Identification of altered molecular networks in the LgA-H rats in comparison to Sal, ShA, and LgA-L. (A) Sankey diagrams revealed molecular functions of genes that were upregulated. (B) represents IPA gene networks in the LgA-H vs. Sal comparison. (C) Sankey diagrams revealed molecular functions of genes that were upregulated. (D) IPA illustrates gene networks in the LgA-H vs. ShA comparison. (E) Sankey diagrams revealed molecular function of genes that were upregulated. (F) IPA shows gene networks in the LgA-H vs. LgA-L comparison.

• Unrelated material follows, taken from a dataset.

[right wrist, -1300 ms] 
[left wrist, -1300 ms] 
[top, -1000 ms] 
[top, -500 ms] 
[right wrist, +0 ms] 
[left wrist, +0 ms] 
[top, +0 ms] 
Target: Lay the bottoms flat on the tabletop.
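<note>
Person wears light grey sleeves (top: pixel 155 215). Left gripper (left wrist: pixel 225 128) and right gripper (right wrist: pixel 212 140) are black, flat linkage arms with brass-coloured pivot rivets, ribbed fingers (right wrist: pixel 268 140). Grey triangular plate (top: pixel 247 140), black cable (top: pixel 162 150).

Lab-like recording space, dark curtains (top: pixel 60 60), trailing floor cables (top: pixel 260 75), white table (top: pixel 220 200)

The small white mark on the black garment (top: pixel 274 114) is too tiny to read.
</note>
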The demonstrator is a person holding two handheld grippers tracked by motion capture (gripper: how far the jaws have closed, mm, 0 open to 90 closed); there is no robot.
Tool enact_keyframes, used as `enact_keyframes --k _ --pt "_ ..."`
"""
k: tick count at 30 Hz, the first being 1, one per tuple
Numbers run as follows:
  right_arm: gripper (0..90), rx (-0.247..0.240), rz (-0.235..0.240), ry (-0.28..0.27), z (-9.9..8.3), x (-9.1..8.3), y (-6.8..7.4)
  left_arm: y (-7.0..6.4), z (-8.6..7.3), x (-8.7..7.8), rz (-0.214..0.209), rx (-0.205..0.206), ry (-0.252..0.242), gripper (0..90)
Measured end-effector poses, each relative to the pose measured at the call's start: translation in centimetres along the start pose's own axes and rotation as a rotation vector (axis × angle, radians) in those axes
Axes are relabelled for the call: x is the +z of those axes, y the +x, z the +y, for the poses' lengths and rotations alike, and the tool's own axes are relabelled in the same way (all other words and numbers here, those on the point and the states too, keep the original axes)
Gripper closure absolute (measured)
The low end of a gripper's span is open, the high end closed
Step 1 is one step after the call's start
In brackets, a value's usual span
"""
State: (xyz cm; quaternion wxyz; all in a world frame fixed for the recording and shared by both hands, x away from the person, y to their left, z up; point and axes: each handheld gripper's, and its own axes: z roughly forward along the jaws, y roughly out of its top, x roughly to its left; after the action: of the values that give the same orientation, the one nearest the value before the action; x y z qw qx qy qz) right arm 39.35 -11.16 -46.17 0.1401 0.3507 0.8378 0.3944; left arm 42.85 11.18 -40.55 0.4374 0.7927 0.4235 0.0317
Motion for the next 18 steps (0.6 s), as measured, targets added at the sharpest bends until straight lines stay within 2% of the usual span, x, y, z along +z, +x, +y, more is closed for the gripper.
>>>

The red color represents upregulated genes, whereas the green color represents downregulated genes, and the blue color illustrates interacting partners.

Figure 4

Potassium channels showed increased expression in the dorsal striatum of LgA-H rats. (A) Kcnma1, (C) Kcnd3, (E) Kcnk9, (G) Kcng3, (I) Kcnq1, and (L) Slc24a3. This increased expression of potassium channels was found to positively correlate with oxycodone intake (B) Kcnma1, (D) Kcnd3, (F) Kcnk9, (H) Kcng3, (J) Kcnq1, and (K) Slc24a3. Key to statistics: *, **, *** = p < 0.05, 0.01, 0.001, comparison LgA-H, LgA-L, or ShA to saline rats; #, ## = p < 0.05, 0.01, comparing LgA-H to ShA rats; !, !!! = p < 0.05, 0.001 comparing LgA-H to LgA-L rats.

Figure 5

Real-time quantitative PCR of DEGs of other genes. (A) Cldn3, (C) Serping1, and (E) Serpinh1, showed changed expression, which was not correlated with oxycodone intake, illustrated in (B) Cldn3, (D) Serping1, and (F) Serpinh1 in ShA rats. (G) Fmo2, and (I) Nectin4 showed decreased expression in the dorsal striatum of LgA-L rats, with (H) Fmo2 but not (J) Nectin4 showing negative correlation with oxycodone intake. (K,L) Expression of Slc19a3 was decreased in all oxycodone-exposed rats, without any correlation with oxycodone intake. Key to statistics: *, ** = p < 0.05, 0.01, comparison of LgA-H, LgA-L, or ShA to saline rats; #, ##, ### = p < 0.05, 0.01, 0.001 comparing LgA-H rats to ShA rats; $ = p < 0.05, comparison of LgA-L rats to ShA rats; !!! = p < 0.001, comparison of LgA-H rats to LgA-L rats.